And this is not a trivial question. LLM judges have known biases. They tend to favor longer outputs over shorter ones even when the shorter output is more correct. They favor outputs that sound confident. They have positional biases, meaning they rate the first option in a comparison higher more often than chance would predict. If you're not controlling for these, your automated scoring is systematically distorted.
How do you control for them?
A few practices. For positional bias, you run each comparison twice with the order swapped and average the scores. For length bias, you include explicit instructions in your judge prompt to evaluate accuracy and relevance independent of length, and you validate that by spot-checking cases where the shorter output was clearly better. For confidence bias, similar explicit instructions plus validation. And critically, you maintain a human-labeled calibration set. You take a hundred or so examples, have domain experts label them, and periodically check that your automated judge agrees with human judgment at a rate you consider acceptable.
What rate is acceptable?
Depends on the stakes. For a low-stakes application, eighty-five percent agreement with human labels might be fine. For something like medical coding or legal document analysis, I'd want ninety-five percent or better before I trusted the automated scores to drive production decisions. And you should be reporting that calibration number alongside your benchmark results. A benchmark with ninety-eight percent automated scoring agreement means something very different from one with seventy-nine percent.
There's also the question of what model you use as the judge. Using the same model to evaluate itself is obviously problematic.
Obviously problematic and surprisingly common. You want your judge to be a different model from the one you're evaluating, and ideally a model with known strengths in the domain you're evaluating. For technical accuracy, a model with strong coding or reasoning capabilities. For language quality, a model with strong language generation. It's not always possible to have the perfect judge, but you should at least avoid the obvious conflict of interest.
I want to step back for a second and name something that I think is underappreciated in this whole discussion. Building a good custom benchmark is itself a significant engineering and organizational investment. You're talking about domain expert time, engineering time for instrumentation and tooling, ongoing calibration. For a lot of teams, especially smaller ones, this feels like it's competing with shipping the actual product.
It's a real tension and I don't want to be glib about it. But I think the framing of "benchmark investment versus shipping" is actually backwards. The teams I've seen skip rigorous evaluation and ship fast have, with remarkable consistency, spent more total time on debugging production failures, rebuilding trust with users, and doing emergency patches than they would have spent on proper evaluation upfront. The benchmark cost is a known, bounded investment. The cost of discovering your system has a systematic error in production is unknown and often very large.

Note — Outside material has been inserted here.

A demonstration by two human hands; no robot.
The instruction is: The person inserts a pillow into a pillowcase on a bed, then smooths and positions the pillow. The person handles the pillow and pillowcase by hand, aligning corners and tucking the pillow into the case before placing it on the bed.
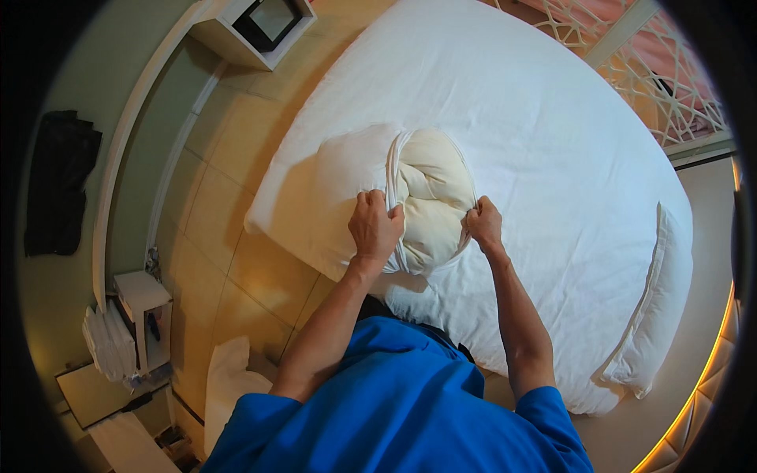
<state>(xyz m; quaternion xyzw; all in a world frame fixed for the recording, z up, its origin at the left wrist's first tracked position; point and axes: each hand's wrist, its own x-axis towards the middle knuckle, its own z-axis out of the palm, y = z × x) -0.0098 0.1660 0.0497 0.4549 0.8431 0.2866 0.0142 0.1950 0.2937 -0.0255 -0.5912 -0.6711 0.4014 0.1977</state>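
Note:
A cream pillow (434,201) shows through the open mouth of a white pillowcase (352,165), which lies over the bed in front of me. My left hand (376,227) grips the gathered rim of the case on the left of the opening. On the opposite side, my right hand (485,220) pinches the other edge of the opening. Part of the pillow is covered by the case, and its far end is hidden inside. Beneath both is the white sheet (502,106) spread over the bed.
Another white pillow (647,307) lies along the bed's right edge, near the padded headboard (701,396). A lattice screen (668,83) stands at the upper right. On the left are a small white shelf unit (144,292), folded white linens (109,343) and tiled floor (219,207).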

The classic "pay now or pay later" situation, except the later payment comes with interest and embarrassment.
Significant interest. And for high-value workloads specifically, the equation is even clearer. If your agentic system is making decisions that affect revenue, compliance, patient outcomes, legal exposure, the cost of a systematic evaluation failure isn't just technical debt. It's actual liability.
Okay, let's talk about the part that I think is underserved in most discussions of benchmarking: maintenance. You've built this thing, it's running, it's giving you good signal. How do you keep it from going stale?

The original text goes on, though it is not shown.